Yennie plans Sullivan Schools school security task force

J. H. Osborne • Jan 22, 2013 at 9:55 AM

BLOUNTVILLE — Director of Sullivan County Schools Jubal Yennie unveiled plans Tuesday for a school security task force, which he said will consider all options for increasing security before making formal recommendations to the Sullivan County Board of Education.

Yennie first discussed the plans with the Sullivan County Commission’s Education Committee during a called meeting Tuesday morning, at the behest of that group’s chairman, Commissioner John Gardner.

The committee gave Yennie its full support, and Gardner later rose during the public comment portion of the full commission’s monthly meeting to introduce Yennie and the school security task force concept to the commission.

“The school board asked the central office staff to look at various options, including the use of school resource officers at each of the county public schools,” Yennie wrote in a letter dated Saturday and addressed to BOE Chairman Dan Wells and Sullivan County Mayor Steve Godsey.

Yennie said the task force will meet several times in the next few weeks, its membership made up of individuals with various areas of expertise.

The list shared with commissioners Tuesday included: principals Angie Buckles, Billy Miller and Jeff Hickham; Joe Davenport (school system maintenance); John Edens (security at Northeast State Community College); Keith Elton (sheriff’s office); Mark Moody (health department); Jim Perry (EMS); Jim Bean (EMA); Ty Boomershine (county commission); Jack Bales (BOE); and Evelyn Rafalowski (school system safety supervisor).

Yennie said he and others will attend the Tennessee Department of Education’s “Security Summit” next week, and he said he expects that ultimately there will be state funding for new school security enhancements.

“I’ll know more next week,” Yennie said. “It’s a community issue. We’ll need everybody’s help. It’s not just schools.”

Yennie said the task force will delve into the federal “Now is the Time” report, which he said includes information on school resource officers and mental health issues — points of that report that have perhaps been overshadowed by the gun-control aspects it also includes.

“There are a lot of pieces to this thing,” Yennie said, promising the local task force would proceed swiftly, but cautiously. “We will gather as much information as we can. We’re not going to just do a lip review.”

County Commissioner Bryan Boyd said he was encouraged by Yennie’s presentation — because it sounded like a better approach than the federal “Now is the Time” report.

“All they did was dust off the liberal wish list of gun control,” Boyd said. “And that’s why most of us didn’t get past the first part (to the SRO- and mental health-related content mentioned earlier by Yennie). It was so predictable, their response.”

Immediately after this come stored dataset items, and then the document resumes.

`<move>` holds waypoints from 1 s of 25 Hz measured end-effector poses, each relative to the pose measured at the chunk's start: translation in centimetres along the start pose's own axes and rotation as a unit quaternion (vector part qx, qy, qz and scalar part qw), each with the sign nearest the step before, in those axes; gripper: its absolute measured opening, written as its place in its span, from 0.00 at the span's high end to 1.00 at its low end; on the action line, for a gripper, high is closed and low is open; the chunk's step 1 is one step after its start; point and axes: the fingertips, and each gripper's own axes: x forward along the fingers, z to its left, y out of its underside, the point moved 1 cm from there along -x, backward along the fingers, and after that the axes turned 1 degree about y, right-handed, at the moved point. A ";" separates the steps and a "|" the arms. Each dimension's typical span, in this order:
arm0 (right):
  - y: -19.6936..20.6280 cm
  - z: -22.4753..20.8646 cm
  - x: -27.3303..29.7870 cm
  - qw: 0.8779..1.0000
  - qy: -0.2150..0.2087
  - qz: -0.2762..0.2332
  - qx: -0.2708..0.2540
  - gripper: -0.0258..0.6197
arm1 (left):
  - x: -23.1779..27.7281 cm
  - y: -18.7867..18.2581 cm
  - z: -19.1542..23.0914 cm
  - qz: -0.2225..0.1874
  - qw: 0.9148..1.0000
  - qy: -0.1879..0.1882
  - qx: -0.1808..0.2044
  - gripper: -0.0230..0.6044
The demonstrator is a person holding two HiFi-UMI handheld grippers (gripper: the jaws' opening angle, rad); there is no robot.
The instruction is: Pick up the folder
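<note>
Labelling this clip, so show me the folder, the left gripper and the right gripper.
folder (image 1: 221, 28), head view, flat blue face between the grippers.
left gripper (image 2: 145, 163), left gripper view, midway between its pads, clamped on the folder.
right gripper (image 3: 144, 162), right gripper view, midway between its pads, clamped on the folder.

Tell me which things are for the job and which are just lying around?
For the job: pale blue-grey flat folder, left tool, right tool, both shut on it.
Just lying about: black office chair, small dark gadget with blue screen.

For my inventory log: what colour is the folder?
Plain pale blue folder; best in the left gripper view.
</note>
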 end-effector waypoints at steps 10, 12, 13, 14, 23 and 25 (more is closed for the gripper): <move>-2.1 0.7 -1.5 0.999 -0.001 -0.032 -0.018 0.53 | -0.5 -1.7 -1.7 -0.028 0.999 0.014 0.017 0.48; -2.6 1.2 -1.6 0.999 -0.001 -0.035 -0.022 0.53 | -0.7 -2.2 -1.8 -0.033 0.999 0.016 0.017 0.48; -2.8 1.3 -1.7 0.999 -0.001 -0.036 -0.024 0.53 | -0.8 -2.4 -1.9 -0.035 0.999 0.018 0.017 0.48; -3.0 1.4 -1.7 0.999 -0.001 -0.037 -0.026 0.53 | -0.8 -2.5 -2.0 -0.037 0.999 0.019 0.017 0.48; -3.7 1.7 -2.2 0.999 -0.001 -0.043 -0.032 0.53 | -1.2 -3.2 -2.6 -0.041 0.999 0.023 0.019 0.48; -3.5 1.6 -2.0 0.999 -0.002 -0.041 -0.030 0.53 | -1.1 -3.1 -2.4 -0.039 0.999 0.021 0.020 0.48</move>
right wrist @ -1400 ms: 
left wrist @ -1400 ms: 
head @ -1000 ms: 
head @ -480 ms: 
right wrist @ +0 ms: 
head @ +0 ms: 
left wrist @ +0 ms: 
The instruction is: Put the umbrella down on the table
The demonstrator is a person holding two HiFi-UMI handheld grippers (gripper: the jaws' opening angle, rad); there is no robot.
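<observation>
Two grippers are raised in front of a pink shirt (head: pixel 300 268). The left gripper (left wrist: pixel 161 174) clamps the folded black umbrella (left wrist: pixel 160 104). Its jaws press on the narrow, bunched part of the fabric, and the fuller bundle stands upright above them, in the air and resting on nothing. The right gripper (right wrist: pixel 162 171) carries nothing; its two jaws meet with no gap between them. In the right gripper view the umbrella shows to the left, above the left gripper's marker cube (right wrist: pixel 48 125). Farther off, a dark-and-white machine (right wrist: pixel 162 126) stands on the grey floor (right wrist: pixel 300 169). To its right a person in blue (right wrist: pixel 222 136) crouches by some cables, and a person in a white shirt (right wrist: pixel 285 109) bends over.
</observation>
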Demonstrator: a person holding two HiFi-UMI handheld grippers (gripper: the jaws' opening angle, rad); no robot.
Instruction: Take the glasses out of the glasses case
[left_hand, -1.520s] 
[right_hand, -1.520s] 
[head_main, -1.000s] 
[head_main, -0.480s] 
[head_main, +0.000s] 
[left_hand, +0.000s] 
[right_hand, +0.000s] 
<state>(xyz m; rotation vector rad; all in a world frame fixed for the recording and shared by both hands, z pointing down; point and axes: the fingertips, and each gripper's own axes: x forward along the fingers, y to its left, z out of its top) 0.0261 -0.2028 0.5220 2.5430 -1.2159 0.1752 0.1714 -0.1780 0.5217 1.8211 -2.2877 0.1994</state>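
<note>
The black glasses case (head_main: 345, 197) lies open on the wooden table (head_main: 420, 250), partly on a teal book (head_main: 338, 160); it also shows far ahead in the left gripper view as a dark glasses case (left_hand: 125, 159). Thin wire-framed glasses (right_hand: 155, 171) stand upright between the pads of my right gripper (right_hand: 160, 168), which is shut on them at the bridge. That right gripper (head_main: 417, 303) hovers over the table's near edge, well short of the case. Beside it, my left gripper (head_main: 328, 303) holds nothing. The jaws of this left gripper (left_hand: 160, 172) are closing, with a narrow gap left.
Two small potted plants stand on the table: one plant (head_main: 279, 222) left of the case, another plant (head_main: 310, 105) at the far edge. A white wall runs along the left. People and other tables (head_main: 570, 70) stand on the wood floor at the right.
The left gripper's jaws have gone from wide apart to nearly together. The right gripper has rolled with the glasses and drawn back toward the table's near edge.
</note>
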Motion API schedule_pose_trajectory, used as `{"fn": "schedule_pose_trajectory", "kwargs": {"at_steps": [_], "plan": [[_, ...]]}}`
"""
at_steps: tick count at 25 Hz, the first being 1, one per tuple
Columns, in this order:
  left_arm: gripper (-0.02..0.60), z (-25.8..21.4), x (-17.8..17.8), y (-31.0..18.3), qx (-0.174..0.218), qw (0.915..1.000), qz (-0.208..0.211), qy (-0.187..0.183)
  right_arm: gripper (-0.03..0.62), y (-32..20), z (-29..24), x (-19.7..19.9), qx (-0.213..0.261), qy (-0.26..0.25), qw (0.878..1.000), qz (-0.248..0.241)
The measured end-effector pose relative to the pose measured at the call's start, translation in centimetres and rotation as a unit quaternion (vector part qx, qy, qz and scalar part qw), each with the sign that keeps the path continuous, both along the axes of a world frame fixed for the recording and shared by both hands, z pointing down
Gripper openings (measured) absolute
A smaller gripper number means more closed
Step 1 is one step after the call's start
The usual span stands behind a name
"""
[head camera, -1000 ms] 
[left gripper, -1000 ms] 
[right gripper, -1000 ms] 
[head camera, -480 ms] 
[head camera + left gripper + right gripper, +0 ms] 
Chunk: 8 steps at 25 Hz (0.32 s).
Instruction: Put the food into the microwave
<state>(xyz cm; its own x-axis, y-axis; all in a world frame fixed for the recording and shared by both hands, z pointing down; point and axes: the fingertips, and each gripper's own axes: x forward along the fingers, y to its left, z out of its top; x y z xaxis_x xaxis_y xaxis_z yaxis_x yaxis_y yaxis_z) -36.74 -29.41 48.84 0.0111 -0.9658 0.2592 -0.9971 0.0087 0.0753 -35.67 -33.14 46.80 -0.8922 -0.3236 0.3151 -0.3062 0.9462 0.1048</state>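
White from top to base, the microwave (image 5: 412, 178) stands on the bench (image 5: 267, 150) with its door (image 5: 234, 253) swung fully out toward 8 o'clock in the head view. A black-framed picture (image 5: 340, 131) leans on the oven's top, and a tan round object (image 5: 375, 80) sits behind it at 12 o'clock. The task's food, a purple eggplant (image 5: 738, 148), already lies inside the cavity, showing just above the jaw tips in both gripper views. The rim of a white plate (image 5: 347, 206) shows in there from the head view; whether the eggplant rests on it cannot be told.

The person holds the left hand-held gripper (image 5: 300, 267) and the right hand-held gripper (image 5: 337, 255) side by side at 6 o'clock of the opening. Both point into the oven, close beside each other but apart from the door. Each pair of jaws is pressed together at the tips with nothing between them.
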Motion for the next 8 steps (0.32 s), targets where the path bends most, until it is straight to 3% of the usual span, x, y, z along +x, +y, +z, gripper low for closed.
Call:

After public comment ended during the full commission’s meeting, Don Reimer, of Shooters Edge in Piney Flats; Maj. Gen. Gary Harrell (retired); and Mike Lewis had a spot on the agenda and gave a lengthy presentation outlining several options they said could improve security at schools.

Reimer said they recently launched a business to provide security and have proposals under consideration by several private schools.

One of the options, which has garnered public attention, would train teachers or other school employees — on a volunteer basis — to go armed while at work.

After their presentation, Gardner asked Reimer how the county’s Board of Education had responded when the presentation was shown to them.

Reimer said they have not been to the BOE, thinking it best to come straight to the commission.

Gardner, Commissioner Dwight King and others thanked the group for sharing the information, but told them the proper first step would be the BOE.

Reimer said they’d be happy to work with the BOE or the task force Yennie described.

The school security and guns issue dominated public comment, with speakers voicing support for or against the full gamut: from SROs in every school, to arming teachers, to recruiting community volunteers willing to be trained to go armed on school campuses.